■ Your task: Write out every record exactly as it appears. Skip the pictures.

■ Data excerpts:
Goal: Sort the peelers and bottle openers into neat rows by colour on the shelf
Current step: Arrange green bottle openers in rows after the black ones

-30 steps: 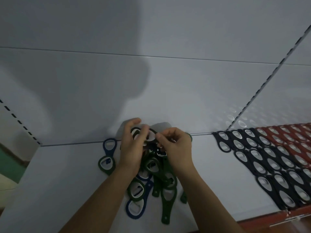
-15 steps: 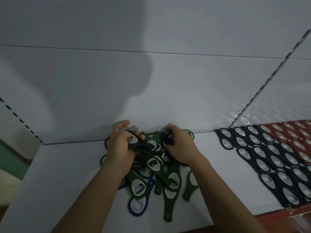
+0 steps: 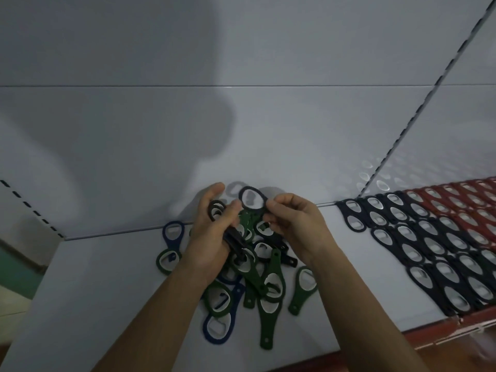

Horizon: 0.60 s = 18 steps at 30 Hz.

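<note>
Dozens of sorted openers already lie at your right: navy rows (image 3: 418,237) overlapping like scales, and red rows (image 3: 461,205) beyond them toward the far right corner, well apart from your hands. Between your forearms a loose heap (image 3: 271,280) of green and blue openers sprawls across the shelf (image 3: 94,291), handles crossing at all angles. A blue opener (image 3: 171,245) and a green opener (image 3: 167,260) lie just left of your left wrist.

Each piece is a flat matte handle ending in an oval ring with a pale metal insert.

Your left hand (image 3: 212,237) has its fingers curled round a bundle of dark openers (image 3: 235,241). Your right hand (image 3: 292,226) pinches a single dark opener (image 3: 252,198) by the lower rim of its ring, lifted above the heap in front of the back panel (image 3: 241,130).

That panel is smooth pale grey with horizontal seams and carries your shadow. A slotted upright (image 3: 420,108) runs diagonally up the right side. A red strip (image 3: 442,332) edges the shelf's near front. Light is dim.
</note>
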Available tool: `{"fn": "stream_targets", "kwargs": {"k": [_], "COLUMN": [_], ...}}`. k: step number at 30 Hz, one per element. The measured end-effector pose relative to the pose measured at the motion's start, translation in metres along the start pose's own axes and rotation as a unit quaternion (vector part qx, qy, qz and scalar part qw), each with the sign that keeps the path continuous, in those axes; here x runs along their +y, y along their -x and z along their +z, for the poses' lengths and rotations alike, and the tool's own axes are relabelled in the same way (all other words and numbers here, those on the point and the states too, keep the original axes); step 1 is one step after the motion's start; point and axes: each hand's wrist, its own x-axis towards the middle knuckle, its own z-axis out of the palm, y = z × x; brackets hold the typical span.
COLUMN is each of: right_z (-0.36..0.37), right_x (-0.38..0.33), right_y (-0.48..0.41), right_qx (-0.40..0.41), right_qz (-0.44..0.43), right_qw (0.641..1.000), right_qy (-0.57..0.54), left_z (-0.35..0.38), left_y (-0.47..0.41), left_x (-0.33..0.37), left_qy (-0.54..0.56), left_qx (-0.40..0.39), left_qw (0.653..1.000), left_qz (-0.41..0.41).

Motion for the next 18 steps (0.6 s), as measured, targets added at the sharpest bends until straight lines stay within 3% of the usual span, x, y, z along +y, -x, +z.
{"fn": "stream_targets", "kwargs": {"k": [2,4,7,8,10,12,15,18], "right_z": [0.008,0.005,-0.018,-0.025,-0.031,-0.034,-0.041,-0.048], "right_x": [0.01,0.02,0.023,0.024,0.028,0.029,0.02,0.012], "right_y": [0.005,0.004,-0.007,-0.008,-0.01,-0.011,-0.016,-0.015], "right_qx": [-0.003,0.038,0.171,0.163,0.108,0.088,0.078,0.057], "right_qz": [-0.029,-0.075,-0.128,-0.104,-0.022,0.005,0.023,0.031], "right_qw": [0.993,0.954,0.804,0.768,0.73,0.735,0.789,0.792], "right_qy": [0.114,0.288,0.554,0.611,0.674,0.672,0.609,0.607], "left_z": [0.008,0.012,0.009,0.007,0.005,0.006,0.006,0.004], "left_y": [0.002,-0.001,-0.007,-0.008,-0.009,-0.009,-0.009,-0.012], "left_x": [-0.002,-0.005,-0.003,-0.002,0.0,0.001,0.003,-0.001], "left_qy": [-0.037,-0.088,-0.027,0.01,0.067,0.101,0.093,0.059], "left_qx": [-0.022,0.0,0.039,0.035,0.023,0.02,0.037,0.04], "left_qw": [0.999,0.996,0.999,0.999,0.997,0.994,0.994,0.996], "left_qz": [0.004,0.021,0.017,0.01,-0.011,-0.038,-0.046,-0.044]}}
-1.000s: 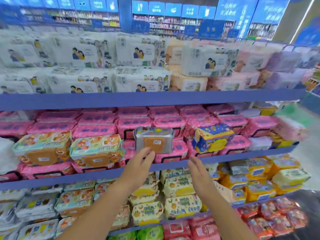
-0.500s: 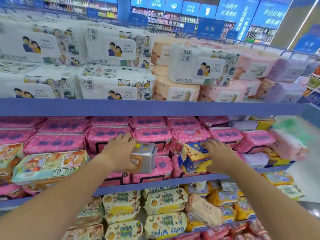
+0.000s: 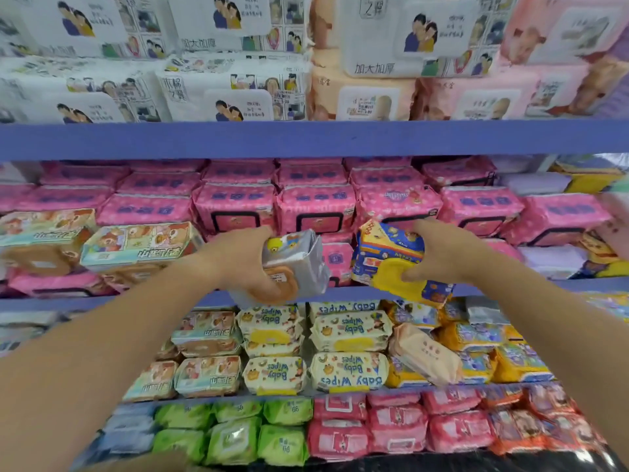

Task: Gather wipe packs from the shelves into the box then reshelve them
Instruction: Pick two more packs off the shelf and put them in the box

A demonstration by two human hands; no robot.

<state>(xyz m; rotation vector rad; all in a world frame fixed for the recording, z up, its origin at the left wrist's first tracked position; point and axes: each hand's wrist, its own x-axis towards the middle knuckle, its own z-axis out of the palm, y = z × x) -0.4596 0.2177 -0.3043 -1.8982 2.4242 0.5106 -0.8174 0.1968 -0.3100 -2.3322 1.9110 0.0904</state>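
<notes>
As left hand (image 3: 243, 264) grips silver pack (image 3: 306, 264), pink packs (image 3: 235, 206) seemingly adjoin.

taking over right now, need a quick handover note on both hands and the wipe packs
Left hand: grips a silver wipe pack at the front edge of the middle shelf.
Right hand: grips a tilted blue and yellow wipe pack just beside it.
Box: not in view, so what is already gathered cannot be told.
Left to do: likely drop both packs into the box, gather more, then reshelve.
</notes>
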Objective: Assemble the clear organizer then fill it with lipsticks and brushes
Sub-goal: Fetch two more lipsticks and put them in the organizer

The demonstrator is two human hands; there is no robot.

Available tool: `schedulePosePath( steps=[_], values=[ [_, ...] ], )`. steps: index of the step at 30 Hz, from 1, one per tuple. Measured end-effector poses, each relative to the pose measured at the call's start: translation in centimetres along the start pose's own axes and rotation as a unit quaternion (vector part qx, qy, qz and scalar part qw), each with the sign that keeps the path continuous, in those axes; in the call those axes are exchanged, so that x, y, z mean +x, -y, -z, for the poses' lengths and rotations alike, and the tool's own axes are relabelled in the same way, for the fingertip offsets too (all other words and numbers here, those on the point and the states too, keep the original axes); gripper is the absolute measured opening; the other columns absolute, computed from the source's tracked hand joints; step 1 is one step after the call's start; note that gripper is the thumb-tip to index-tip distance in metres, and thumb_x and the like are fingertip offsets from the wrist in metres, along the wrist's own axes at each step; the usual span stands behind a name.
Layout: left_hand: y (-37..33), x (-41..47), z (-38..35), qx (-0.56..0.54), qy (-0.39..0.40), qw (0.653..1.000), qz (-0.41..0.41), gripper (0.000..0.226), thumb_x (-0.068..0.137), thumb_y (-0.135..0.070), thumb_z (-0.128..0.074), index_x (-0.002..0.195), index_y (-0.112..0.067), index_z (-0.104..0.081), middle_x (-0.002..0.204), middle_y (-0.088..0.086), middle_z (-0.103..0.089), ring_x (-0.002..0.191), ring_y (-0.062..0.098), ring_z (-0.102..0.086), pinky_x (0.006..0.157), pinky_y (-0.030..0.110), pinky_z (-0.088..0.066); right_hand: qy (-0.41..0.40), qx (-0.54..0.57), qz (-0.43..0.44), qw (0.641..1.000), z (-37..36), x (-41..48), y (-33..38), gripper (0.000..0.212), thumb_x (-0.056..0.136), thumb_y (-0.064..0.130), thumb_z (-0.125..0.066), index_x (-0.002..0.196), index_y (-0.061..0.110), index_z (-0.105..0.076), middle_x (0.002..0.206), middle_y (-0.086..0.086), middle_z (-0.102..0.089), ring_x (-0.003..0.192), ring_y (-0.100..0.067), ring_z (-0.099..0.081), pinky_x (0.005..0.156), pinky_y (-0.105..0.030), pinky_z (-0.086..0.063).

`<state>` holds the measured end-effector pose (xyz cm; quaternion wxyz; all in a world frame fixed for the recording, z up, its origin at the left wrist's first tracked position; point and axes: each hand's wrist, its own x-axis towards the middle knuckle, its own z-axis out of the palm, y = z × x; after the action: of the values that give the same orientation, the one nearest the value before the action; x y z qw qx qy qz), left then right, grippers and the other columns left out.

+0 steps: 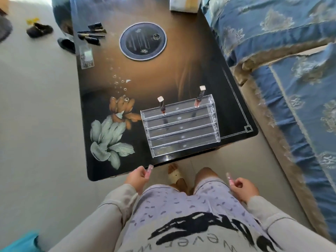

■ Response to this task:
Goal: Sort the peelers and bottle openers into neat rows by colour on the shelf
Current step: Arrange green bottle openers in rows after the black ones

-30 steps: 
-15 steps: 
+0 steps: 

Horizon: 0.60 s = 18 steps at 30 Hz.

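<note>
Dozens of sorted openers already lie at your right: navy rows (image 3: 418,237) overlapping like scales, and red rows (image 3: 461,205) beyond them toward the far right corner, well apart from your hands. Between your forearms a loose heap (image 3: 271,280) of green and blue openers sprawls across the shelf (image 3: 94,291), handles crossing at all angles. A blue opener (image 3: 171,245) and a green opener (image 3: 167,260) lie just left of your left wrist.

Each piece is a flat matte handle ending in an oval ring with a pale metal insert.

Your left hand (image 3: 212,237) has its fingers curled round a bundle of dark openers (image 3: 235,241). Your right hand (image 3: 292,226) pinches a single dark opener (image 3: 252,198) by the lower rim of its ring, lifted above the heap in front of the back panel (image 3: 241,130).

That panel is smooth pale grey with horizontal seams and carries your shadow. A slotted upright (image 3: 420,108) runs diagonally up the right side. A red strip (image 3: 442,332) edges the shelf's near front. Light is dim.
</note>
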Available tool: `{"fn": "stream_targets", "kwargs": {"k": [_], "COLUMN": [_], ...}}`. k: step number at 30 Hz, one per element. The measured end-effector pose relative to the pose measured at the motion's start, translation in metres along the start pose's own axes and rotation as a unit quaternion (vector part qx, qy, qz and scalar part qw), each with the sign that keeps the path continuous, in those axes; here x runs along their +y, y along their -x and z along their +z, for the poses' lengths and rotations alike, and the tool's own axes are relabelled in the same way (all other words and numbers here, those on the point and the states too, keep the original axes); step 1 is one step after the motion's start; point and axes: each hand's wrist, its own x-axis towards the middle knuckle, its own z-axis out of the palm, y = z × x; brackets hold the typical span.
COLUMN is each of: right_z (-0.36..0.37), right_x (-0.38..0.33), right_y (-0.48..0.41), right_qx (-0.40..0.41), right_qz (-0.44..0.43), right_qw (0.641..1.000), right_qy (-0.57..0.54), left_z (-0.35..0.38), left_y (-0.47..0.41), left_x (-0.33..0.37), left_qy (-0.54..0.56), left_qx (-0.40..0.39), left_qw (0.653..1.000), left_qz (-0.41..0.41).

Motion for the next 18 steps (0.6 s), as measured, targets added at the sharpest bends until straight lines stay within 3% of the usual span, x, y, z along +y, -x, +z.
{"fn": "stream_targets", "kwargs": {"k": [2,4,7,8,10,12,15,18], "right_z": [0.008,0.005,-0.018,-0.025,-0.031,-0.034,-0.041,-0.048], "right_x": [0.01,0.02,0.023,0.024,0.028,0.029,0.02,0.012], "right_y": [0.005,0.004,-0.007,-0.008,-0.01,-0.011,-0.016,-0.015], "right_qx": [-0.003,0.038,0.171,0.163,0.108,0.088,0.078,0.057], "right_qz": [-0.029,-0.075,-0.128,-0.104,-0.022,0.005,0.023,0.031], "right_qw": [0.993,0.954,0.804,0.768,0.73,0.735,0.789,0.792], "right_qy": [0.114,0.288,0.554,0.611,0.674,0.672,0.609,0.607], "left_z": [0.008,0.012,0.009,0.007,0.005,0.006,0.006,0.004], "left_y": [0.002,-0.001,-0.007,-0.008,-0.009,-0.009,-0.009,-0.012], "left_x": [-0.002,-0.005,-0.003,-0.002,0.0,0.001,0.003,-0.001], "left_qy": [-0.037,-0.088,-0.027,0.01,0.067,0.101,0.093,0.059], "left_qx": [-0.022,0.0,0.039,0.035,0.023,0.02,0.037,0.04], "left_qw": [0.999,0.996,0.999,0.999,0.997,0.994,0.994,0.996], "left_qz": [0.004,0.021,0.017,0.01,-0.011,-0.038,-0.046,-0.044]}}
-1.000s: 
-0.500s: 
+0.000s: 

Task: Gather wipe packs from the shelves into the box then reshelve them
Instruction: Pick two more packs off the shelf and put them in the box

A demonstration by two human hands; no robot.

<state>(xyz m; rotation vector rad; all in a world frame fixed for the recording, z up, its origin at the left wrist's first tracked position; point and axes: each hand's wrist, its own x-axis towards the middle knuckle, its own z-axis out of the palm, y = z × x) -0.4596 0.2177 -0.3043 -1.8982 2.4242 0.5106 -0.8174 0.1968 -0.3100 -2.3322 1.9110 0.0904</state>
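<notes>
As left hand (image 3: 243, 264) grips silver pack (image 3: 306, 264), pink packs (image 3: 235, 206) seemingly adjoin.

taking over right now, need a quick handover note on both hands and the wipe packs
Left hand: grips a silver wipe pack at the front edge of the middle shelf.
Right hand: grips a tilted blue and yellow wipe pack just beside it.
Box: not in view, so what is already gathered cannot be told.
Left to do: likely drop both packs into the box, gather more, then reshelve.
</notes>
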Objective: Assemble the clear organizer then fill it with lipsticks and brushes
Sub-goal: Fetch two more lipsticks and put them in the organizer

The demonstrator is two human hands; there is no robot.

Available tool: `schedulePosePath( steps=[_], values=[ [_, ...] ], )`. steps: index of the step at 30 Hz, from 1, one per tuple. Measured end-effector poses, each relative to the pose measured at the call's start: translation in centimetres along the start pose's own axes and rotation as a unit quaternion (vector part qx, qy, qz and scalar part qw), each with the sign that keeps the path continuous, in those axes; in the call those axes are exchanged, so that x, y, z mean +x, -y, -z, for the poses' lengths and rotations alike, and the tool's own axes are relabelled in the same way, for the fingertip offsets too (all other words and numbers here, those on the point and the states too, keep the original axes); gripper is the absolute measured opening; the other columns absolute, computed from the source's tracked hand joints; step 1 is one step after the call's start; note that gripper is the thumb-tip to index-tip distance in metres, and thumb_x and the like are fingertip offsets from the wrist in metres, along the wrist's own axes at each step; the usual span stands behind a name.
Layout: left_hand: y (-37..33), x (-41..47), z (-38..35), qx (-0.56..0.54), qy (-0.39..0.40), qw (0.653..1.000), qz (-0.41..0.41), gripper (0.000..0.226), thumb_x (-0.068..0.137), thumb_y (-0.135..0.070), thumb_z (-0.128..0.074), index_x (-0.002..0.195), index_y (-0.112..0.067), index_z (-0.104..0.081), middle_x (-0.002..0.204), middle_y (-0.088..0.086), middle_z (-0.103..0.089), ring_x (-0.002..0.191), ring_y (-0.062..0.098), ring_z (-0.102..0.086), pinky_x (0.006..0.157), pinky_y (-0.030..0.110), pinky_z (-0.088..0.066); right_hand: qy (-0.41..0.40), qx (-0.54..0.57), qz (-0.43..0.44), qw (0.641..1.000), z (-37..36), x (-41..48), y (-33..38), gripper (0.000..0.212), thumb_x (-0.056..0.136), thumb_y (-0.064..0.130), thumb_z (-0.125..0.066), index_x (-0.002..0.196), index_y (-0.061..0.110), index_z (-0.105..0.076), middle_x (0.002..0.206), middle_y (-0.086..0.086), middle_z (-0.102..0.089), ring_x (-0.003..0.192), ring_y (-0.100..0.067), ring_z (-0.099..0.081), pinky_x (0.005..0.156), pinky_y (-0.105..0.030), pinky_z (-0.086..0.063).

`<state>` holds the measured end-effector pose (xyz cm; quaternion wxyz; all in a world frame fixed for the recording, z up, its origin at the left wrist's first tracked position; point and axes: each hand's wrist, its own x-axis towards the middle knuckle, its own z-axis out of the palm, y = z × x; after the action: of the values that give the same orientation, the one nearest the value before the action; x y z qw qx qy qz), left then right, grippers and the other columns left out.

+0 steps: 

This answer requires no further additions.